§ Prompt
Write out again, exactly, the lines below starting at the one with "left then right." and ending at the one with "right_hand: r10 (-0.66".

§ Data extract

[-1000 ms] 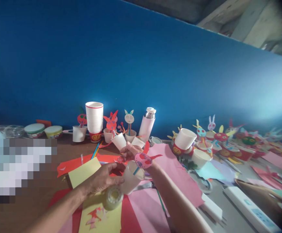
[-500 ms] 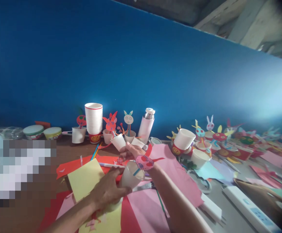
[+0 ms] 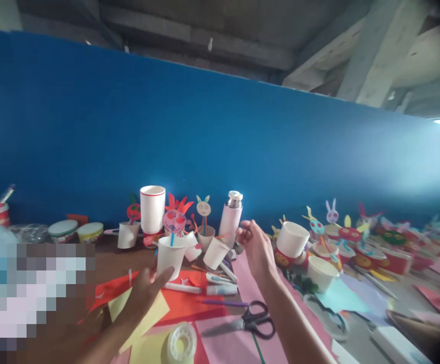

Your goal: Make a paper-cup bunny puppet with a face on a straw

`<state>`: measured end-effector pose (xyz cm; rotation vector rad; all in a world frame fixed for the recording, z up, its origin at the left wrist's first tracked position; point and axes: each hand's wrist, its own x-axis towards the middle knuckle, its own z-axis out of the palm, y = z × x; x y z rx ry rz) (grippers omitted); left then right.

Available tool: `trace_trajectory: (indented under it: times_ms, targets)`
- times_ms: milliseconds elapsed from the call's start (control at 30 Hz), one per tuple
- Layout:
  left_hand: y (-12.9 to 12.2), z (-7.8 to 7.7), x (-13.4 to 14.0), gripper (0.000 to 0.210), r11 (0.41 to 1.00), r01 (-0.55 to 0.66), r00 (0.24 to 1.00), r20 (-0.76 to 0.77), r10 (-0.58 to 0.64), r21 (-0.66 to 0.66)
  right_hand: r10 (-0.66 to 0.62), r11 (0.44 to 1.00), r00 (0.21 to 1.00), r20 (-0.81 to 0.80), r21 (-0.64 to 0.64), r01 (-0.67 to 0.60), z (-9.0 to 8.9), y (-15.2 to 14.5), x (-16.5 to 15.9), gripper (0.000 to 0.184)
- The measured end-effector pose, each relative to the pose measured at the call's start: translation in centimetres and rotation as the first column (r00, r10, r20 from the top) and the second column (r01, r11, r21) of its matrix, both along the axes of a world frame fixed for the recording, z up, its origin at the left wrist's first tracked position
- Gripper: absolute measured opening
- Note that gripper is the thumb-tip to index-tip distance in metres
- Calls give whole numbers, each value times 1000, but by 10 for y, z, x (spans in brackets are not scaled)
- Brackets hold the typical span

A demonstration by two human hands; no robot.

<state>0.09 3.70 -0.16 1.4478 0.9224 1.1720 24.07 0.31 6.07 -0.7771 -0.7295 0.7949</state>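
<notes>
My left hand [image 3: 152,289] is closed around a white paper cup [image 3: 169,257], held upright. A pink rabbit face [image 3: 174,222] with red ears stands out of this cup on a blue straw. My right hand [image 3: 256,248] is raised beside the thermos flask [image 3: 230,220], its fingers loosely bent and apart, with nothing seen in them. To its left a white paper cup [image 3: 216,254] leans over. Under my right forearm lie black-handled scissors [image 3: 256,321], and a roll of tape [image 3: 182,343] rests on yellow paper near the front.
A tall stack of paper cups [image 3: 152,210] stands by the blue wall [image 3: 205,126]. Several finished rabbit cups fill the right side, around a large white cup [image 3: 293,237]. Red paper [image 3: 189,303], pink paper [image 3: 238,344] and a marker [image 3: 183,288] cover the middle.
My left hand has carried the rabbit cup forward and left, toward the back row. My right hand has pulled away from the cups to the right, uncovering the scissors and tape. The view has tilted up.
</notes>
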Motion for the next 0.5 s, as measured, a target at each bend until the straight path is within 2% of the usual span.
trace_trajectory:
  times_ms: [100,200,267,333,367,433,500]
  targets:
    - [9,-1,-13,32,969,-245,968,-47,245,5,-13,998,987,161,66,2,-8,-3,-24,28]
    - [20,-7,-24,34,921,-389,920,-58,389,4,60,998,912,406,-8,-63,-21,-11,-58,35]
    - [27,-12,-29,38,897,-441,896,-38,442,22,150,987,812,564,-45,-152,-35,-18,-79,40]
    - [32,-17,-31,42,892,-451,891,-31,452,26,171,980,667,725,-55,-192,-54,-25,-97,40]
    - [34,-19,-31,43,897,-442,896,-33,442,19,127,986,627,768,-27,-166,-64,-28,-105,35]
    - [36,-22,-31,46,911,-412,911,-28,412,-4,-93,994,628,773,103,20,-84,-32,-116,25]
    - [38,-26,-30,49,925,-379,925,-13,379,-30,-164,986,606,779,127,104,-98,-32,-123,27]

§ Written solution
`<state>`: measured end-effector pose (xyz cm; rotation vector rad; all in a world frame fixed for the recording, z up, its origin at the left wrist's first tracked position; point and axes: each hand's wrist, its own x-axis towards the middle knuckle, its own z-axis out of the palm, y = z × x; x y z rx ry rz) (grippers omitted); left then right.

Available tool: `trace_trajectory: (indented under it: times_ms, targets)`
- times_ms: milliseconds elapsed from the call's start (control at 30 Hz), one per tuple
- Layout:
  left_hand: y (-12.9 to 12.2), z (-7.8 to 7.7), x (-13.4 to 14.0), gripper (0.000 to 0.210), r11 (0.41 to 1.00), r01 (-0.55 to 0.66), r00 (0.24 to 1.00), r20 (-0.76 to 0.77), r10 (-0.58 to 0.64), r21 (-0.66 to 0.66)
  right_hand: r10 (-0.66 to 0.62), r11 (0.44 to 1.00), r00 (0.21 to 1.00), r20 (-0.81 to 0.80), r21 (-0.64 to 0.64), r01 (-0.67 to 0.60), z (-9.0 to 8.9), y (-15.2 to 14.5), x (-16.5 to 15.9), gripper (0.000 to 0.184)

That finishes the output.